* **WORK TASK**
The material must be repeated exactly, with every line intact.

>>>>

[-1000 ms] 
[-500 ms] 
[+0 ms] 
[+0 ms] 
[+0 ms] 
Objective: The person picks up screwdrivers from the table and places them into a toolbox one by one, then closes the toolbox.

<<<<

* **ANSWER FOR THIS EXERCISE**
[-1000 ms] 
[-500 ms] 
[+0 ms] 
[+0 ms] 
[+0 ms] 
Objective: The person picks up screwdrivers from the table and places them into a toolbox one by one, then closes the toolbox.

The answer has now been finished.